* **Your assignment**
Type the records that follow again exactly as written, but drop the pictures.

----------

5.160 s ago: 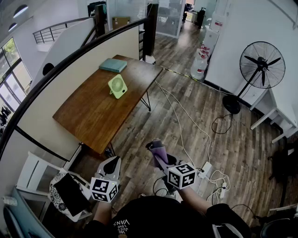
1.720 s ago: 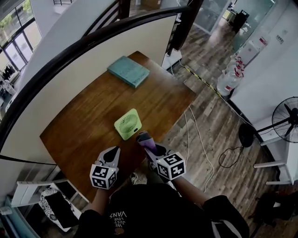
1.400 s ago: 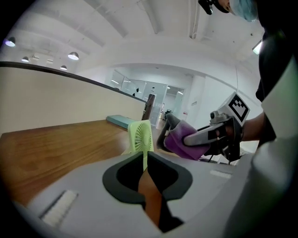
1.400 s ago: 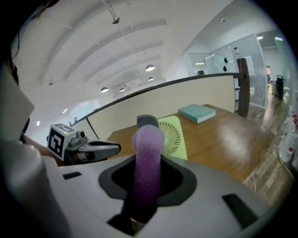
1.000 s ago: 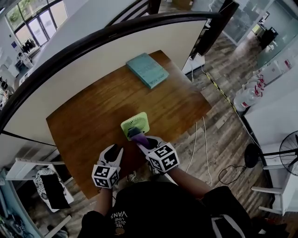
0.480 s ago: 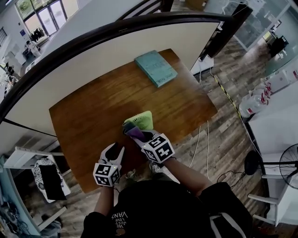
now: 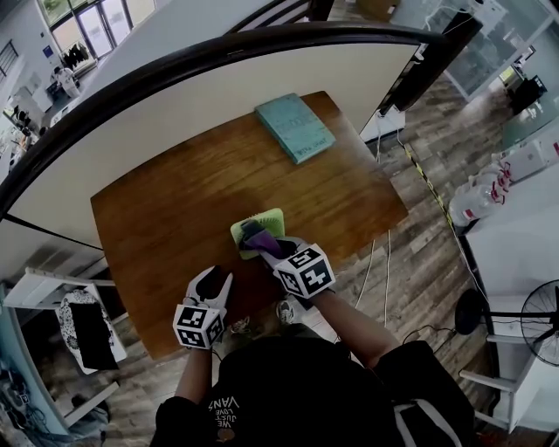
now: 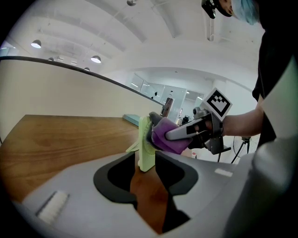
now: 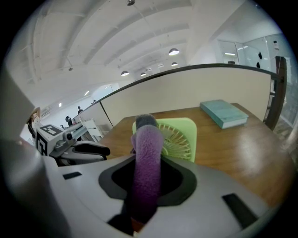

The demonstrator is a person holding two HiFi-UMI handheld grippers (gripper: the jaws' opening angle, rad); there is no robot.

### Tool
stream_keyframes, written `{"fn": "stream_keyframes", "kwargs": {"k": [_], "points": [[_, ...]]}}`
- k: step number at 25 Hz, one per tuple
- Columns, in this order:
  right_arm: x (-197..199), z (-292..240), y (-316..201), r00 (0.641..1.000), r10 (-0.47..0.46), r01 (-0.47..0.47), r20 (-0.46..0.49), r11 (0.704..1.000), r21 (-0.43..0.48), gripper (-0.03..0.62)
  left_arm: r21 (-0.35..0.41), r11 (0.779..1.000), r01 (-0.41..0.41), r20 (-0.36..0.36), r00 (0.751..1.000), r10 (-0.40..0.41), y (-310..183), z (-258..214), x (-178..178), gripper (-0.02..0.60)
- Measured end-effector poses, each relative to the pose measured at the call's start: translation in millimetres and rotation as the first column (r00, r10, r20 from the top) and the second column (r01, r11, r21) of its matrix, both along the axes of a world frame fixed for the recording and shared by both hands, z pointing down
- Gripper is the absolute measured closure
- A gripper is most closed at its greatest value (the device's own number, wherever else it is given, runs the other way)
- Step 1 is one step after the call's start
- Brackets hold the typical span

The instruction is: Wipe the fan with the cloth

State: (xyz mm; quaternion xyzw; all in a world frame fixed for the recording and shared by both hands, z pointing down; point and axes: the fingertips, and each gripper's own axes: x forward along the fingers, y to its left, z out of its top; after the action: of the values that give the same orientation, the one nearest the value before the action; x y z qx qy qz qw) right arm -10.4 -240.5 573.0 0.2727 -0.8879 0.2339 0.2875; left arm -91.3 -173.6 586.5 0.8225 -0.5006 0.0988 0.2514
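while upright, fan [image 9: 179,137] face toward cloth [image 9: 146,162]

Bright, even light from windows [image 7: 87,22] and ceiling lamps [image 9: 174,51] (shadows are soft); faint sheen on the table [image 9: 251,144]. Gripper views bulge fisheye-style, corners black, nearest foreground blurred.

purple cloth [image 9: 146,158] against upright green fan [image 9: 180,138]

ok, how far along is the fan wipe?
Done: purple cloth clamped in the right gripper. In hand: cloth sits against the front of the green fan, at one edge. Left: probably the whole wipe, since most of its face is uncovered.
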Motion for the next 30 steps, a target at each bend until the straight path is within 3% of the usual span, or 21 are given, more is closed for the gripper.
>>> {"fn": "stream_keyframes", "kwargs": {"k": [12, 23, 26, 30], "points": [[56.4, 8.9, -24.4, 0.993, 0.114, -0.114, -0.038, 0.994, -0.004, 0.494, -0.006, 1.0, -0.024, -0.004, 1.0, 0.024, -13.7, 1.5, 15.6, 0.46], [84.2, 13.7, -32.8, 0.978, 0.201, -0.202, -0.049, 0.979, -0.006, 0.494, -0.016, 0.999, -0.043, 0.0, 0.999, 0.043, -20.4, 4.7, 18.4, 0.46], [78.8, 7.7, -24.0, 0.983, 0.181, -0.18, -0.031, 0.984, 0.011, 0.494, -0.009, 0.999, -0.042, -0.003, 0.999, 0.042, -23.0, 2.3, 16.8, 0.459], [55.0, 6.2, 3.0, 0.996, 0.074, -0.072, -0.041, 0.997, 0.037, 0.494, 0.001, 0.999, -0.036, -0.003, 0.999, 0.036, -25.7, -1.3, 11.7, 0.46]]}}
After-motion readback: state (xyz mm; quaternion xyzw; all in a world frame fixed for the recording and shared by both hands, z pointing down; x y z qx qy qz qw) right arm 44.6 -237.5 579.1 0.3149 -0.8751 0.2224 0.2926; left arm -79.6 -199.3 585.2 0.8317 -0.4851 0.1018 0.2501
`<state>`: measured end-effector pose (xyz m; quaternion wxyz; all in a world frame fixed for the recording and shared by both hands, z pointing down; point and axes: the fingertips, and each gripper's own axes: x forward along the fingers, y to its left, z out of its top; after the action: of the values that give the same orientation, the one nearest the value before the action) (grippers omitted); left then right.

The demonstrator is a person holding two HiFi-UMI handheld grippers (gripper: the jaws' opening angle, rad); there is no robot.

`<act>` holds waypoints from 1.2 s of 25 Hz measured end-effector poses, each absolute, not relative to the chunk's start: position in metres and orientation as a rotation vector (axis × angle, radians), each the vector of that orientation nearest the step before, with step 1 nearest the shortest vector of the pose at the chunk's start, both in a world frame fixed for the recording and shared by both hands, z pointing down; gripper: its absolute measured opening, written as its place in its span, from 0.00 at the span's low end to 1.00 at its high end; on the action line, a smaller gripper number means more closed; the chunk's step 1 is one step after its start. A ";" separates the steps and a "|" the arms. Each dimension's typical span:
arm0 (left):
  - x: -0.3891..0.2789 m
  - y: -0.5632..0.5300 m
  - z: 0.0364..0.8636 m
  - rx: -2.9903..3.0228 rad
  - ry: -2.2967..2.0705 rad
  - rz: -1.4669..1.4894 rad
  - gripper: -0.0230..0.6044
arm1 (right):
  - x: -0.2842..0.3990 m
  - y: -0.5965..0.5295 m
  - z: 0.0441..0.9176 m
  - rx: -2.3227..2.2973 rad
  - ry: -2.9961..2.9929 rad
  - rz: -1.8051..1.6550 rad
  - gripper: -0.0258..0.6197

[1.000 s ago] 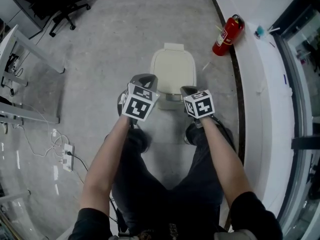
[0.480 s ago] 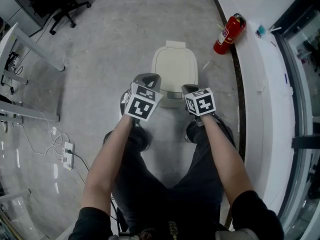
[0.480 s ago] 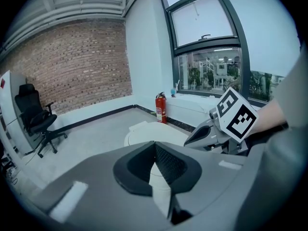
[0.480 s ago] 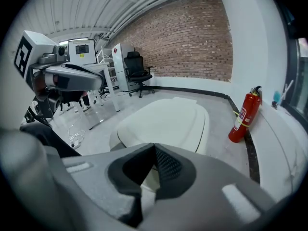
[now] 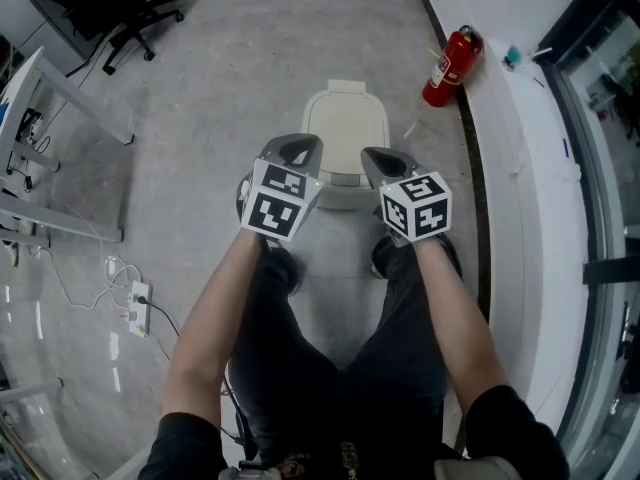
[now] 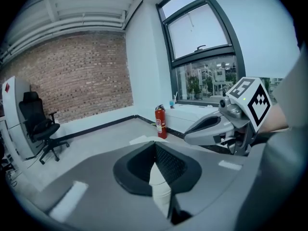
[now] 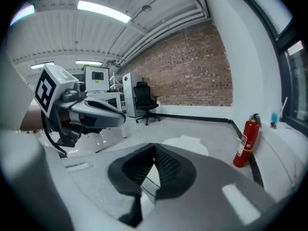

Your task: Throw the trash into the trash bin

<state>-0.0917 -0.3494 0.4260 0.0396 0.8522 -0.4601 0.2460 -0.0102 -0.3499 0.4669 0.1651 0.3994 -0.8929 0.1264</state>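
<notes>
A white trash bin (image 5: 346, 128) with its lid down stands on the grey floor straight ahead; its lid also shows just past the jaws as the bin (image 6: 140, 139) and the bin (image 7: 188, 141). My left gripper (image 5: 301, 147) hovers over the bin's near left corner, jaws shut tip to tip. My right gripper (image 5: 379, 157) hangs over the near right corner, its jaws likewise shut. Only a pale strip shows in the gap behind each pair of tips, and I see no trash in either. Each gripper view shows the other gripper alongside, the right gripper (image 6: 188, 137) and the left gripper (image 7: 122, 120).
A red fire extinguisher (image 5: 449, 65) leans at the wall's base, far right. A black office chair (image 5: 112, 3) is at far left, near desk legs (image 5: 62, 93). A power strip with cables (image 5: 139, 304) lies on the floor to the left. A white ledge (image 5: 520, 168) runs along the right.
Both grippers have risen toward the camera and shifted slightly forward over the bin's near edge, the right one more. Their jaws stayed shut.
</notes>
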 end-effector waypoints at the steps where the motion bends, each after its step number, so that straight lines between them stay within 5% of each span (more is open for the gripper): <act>1: -0.089 -0.344 0.417 2.623 -1.418 0.738 0.05 | -0.009 -0.344 0.453 1.145 -2.575 0.342 0.04; 12: -0.069 -0.248 0.337 2.674 -1.465 0.478 0.05 | -0.003 -0.245 0.341 1.162 -2.786 0.171 0.04; 30: -0.047 -0.162 0.300 2.696 -1.446 0.361 0.05 | 0.009 -0.161 0.299 1.172 -2.853 0.084 0.04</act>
<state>-0.0472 -0.1622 0.2998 0.0306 0.8748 -0.4691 0.1172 0.0091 -0.1605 0.2994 0.0281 0.3798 -0.9243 0.0272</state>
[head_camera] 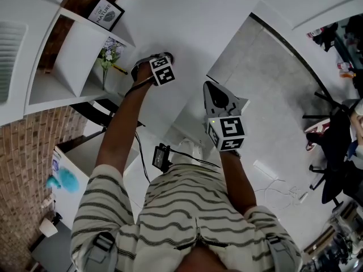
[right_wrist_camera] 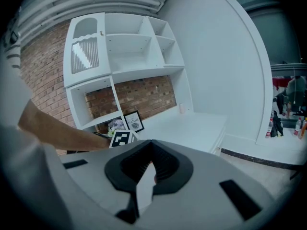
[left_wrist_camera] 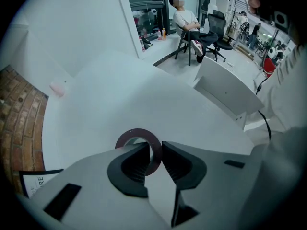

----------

* **Response for this exercise**
5.160 s ago: 
1.720 s ago: 
1.400 s ago: 
1.400 s ago: 
1.000 s ago: 
0.480 s ago: 
now: 
now: 
now: 

The demonstrator is a person holding two HiFi-UMI handheld grippers (gripper: the jaws' opening angle, rad); there is no robot.

### Tool
stream_keyframes, written `{"fn": "stream_keyframes", "kwargs": {"k": [_], "points": [[_, ...]]}}`
- k: step number at 25 Hz, one per tuple
- Columns, in this order:
  right_arm: x (-197..199), z (-292..240), y (-316..201), r00 (0.641..1.000), r10 (-0.47..0.46), r01 (-0.47..0.47), r20 (-0.46..0.49), r11 (0.704..1.000), r21 (-0.43..0.48), gripper (-0.03..0.62)
  left_arm: r21 (-0.35..0.41), r11 (0.779..1.000), r01 (-0.41..0.41), r20 (-0.36..0.36), r00 (0.751..1.000), r10 (-0.40..0.41), y (-310..183), z (-258..214), x (-178..178), gripper (-0.02..0.60)
- Measured end-effector poses, each relative to the pose measured at the call's start: translation in millimetres and rotation as the first column (r00, r10, r20 from the top) and the second column (r01, r11, r21) of its matrix, both along the axes of a world frame fixed for the recording and shared by both hands, z pointing down
- Gripper is the absolute measured closure
- A gripper is most closed at its greatest value (the device's own number, wherever else it is given, runs the other way)
- Step 1 is one step after the call's start
- Brackets hold the typical span

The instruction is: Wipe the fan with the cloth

State: (xyz mm; quaternion xyzw; all in a world frame fixed for the recording and shared by both hands, z pointing down; point and axes: the fingertips, and each gripper's own axes: x forward along the fingers, y to its left, z out of its top; after the action: of the values that give the same orientation, the one nearest the value before the action; x y z qx qy qz qw) right arm -10.4 -240.5 573.0 0.2727 -0.8879 0.2339 0.2875; left arm -91.3 -173.6 586.5 0.8225 -0.5006 0.0988 0.2514
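while upright, fan [image 9: 179,137] face toward cloth [image 9: 146,162]

Bright, even light from windows [image 7: 87,22] and ceiling lamps [image 9: 174,51] (shadows are soft); faint sheen on the table [image 9: 251,144]. Gripper views bulge fisheye-style, corners black, nearest foreground blurred.

purple cloth [image 9: 146,158] against upright green fan [image 9: 180,138]

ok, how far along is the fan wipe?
Done: purple cloth clamped in the right gripper. In hand: cloth sits against the front of the green fan, at one edge. Left: probably the whole wipe, since most of its face is uncovered.
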Motion for the next 30 steps, a target at each bend until the straight path is within 3% of the usual span, or 21 are given, more is closed for the gripper.
>>> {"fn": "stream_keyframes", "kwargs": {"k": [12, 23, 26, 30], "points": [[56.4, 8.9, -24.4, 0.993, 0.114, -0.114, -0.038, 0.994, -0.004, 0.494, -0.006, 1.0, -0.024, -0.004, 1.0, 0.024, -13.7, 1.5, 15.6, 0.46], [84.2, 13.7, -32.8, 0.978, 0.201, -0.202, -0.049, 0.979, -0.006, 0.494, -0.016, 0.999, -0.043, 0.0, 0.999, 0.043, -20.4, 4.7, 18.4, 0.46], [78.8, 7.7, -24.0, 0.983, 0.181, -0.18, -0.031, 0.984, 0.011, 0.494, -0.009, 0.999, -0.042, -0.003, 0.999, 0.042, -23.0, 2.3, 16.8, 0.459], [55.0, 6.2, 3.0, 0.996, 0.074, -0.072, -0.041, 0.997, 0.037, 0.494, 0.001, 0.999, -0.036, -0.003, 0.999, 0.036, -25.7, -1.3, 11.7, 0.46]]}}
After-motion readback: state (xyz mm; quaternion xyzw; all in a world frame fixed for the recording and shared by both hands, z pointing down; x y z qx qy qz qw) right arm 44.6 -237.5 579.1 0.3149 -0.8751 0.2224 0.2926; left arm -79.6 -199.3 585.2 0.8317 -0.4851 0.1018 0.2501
`<state>`: measured end-effector pose (xyz m; quaternion wxyz; all in a world frame fixed for the recording and shared by both hands, z pointing down; point and axes: the fingertips, and each gripper's own axes: x forward along the fingers, y to its left, z out of its top; after the action: of the values that give the same orientation, the one nearest the value before the action) (grippers omitted); left then right.

The demonstrator is a person holding two HiFi-UMI handheld grippers (gripper: the jaws' opening angle, rad); there is no robot.

`<act>` holds waypoints from 1.2 s of 25 Hz measured end-effector poses, each absolute, not relative to the chunk's start: position in metres and orientation as a rotation vector (axis × angle, radians), each the vector of that orientation nearest the step before, with step 1 nearest the shortest vector of the pose at the chunk's start, both in a world frame fixed for the recording and shared by both hands, z pointing down; gripper: its absolute measured opening, written as its place in its span, from 0.00 at the span's low end to 1.00 at its high end; on the action line, a smaller gripper number means more closed; the chunk's step 1 is one step after its start. A ";" separates the steps and a "|" the arms. Each dimension's typical span:
arm0 (left):
  - x: -0.3891..0.2789 m
  - y: -0.5632..0.5300 m
  - z: 0.0364..0.8636 m
  - rx: -2.9903..3.0228 rad
  - ry: -2.2967..2.0705 rad
  - rz: -1.4669..1.4894 rad
  - gripper: -0.0230..0.6044
arm1 (right):
  - x: -0.2842..0.3990 m
  - y: -0.5965..0.5295 m
  - z: 0.0441..0.9176 m
  - rx: -2.3227..2.2973 rad
  - ry: -2.9961..2.9929 rad
  - rz: -1.8051..1.6550 rad
  - gripper: -0.0258..0.6197

[1.000 s ago] 
[0.480 s ago] 
[0.480 s ago] 
[0.480 s ago] 
[now] 
[now] 
[now] 

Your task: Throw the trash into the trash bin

<state>-0.0917 -0.3494 0.4260 0.0396 0.8522 -0.4601 0.2460 -0.0102 -0.3499 0.4669 0.1651 0.3994 -0.8929 0.1264</state>
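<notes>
A white trash bin (image 5: 346, 128) with its lid down stands on the grey floor straight ahead; its lid also shows just past the jaws as the bin (image 6: 140, 139) and the bin (image 7: 188, 141). My left gripper (image 5: 301, 147) hovers over the bin's near left corner, jaws shut tip to tip. My right gripper (image 5: 379, 157) hangs over the near right corner, its jaws likewise shut. Only a pale strip shows in the gap behind each pair of tips, and I see no trash in either. Each gripper view shows the other gripper alongside, the right gripper (image 6: 188, 137) and the left gripper (image 7: 122, 120).
A red fire extinguisher (image 5: 449, 65) leans at the wall's base, far right. A black office chair (image 5: 112, 3) is at far left, near desk legs (image 5: 62, 93). A power strip with cables (image 5: 139, 304) lies on the floor to the left. A white ledge (image 5: 520, 168) runs along the right.
Both grippers have risen toward the camera and shifted slightly forward over the bin's near edge, the right one more. Their jaws stayed shut.
</notes>
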 end-effector waypoints at the steps where the motion bends, each after its step number, so that straight lines between them stay within 5% of each span (more is open for the gripper): <act>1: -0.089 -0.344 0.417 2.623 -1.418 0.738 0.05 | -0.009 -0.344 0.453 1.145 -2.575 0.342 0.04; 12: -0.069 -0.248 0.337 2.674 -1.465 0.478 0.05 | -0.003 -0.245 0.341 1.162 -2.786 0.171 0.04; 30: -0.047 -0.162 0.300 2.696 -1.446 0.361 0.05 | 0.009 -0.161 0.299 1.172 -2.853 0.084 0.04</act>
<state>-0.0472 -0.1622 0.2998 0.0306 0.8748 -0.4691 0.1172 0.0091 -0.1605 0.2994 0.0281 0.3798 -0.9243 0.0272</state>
[head_camera] 
[right_wrist_camera] 
[left_wrist_camera] 

That is the entire output.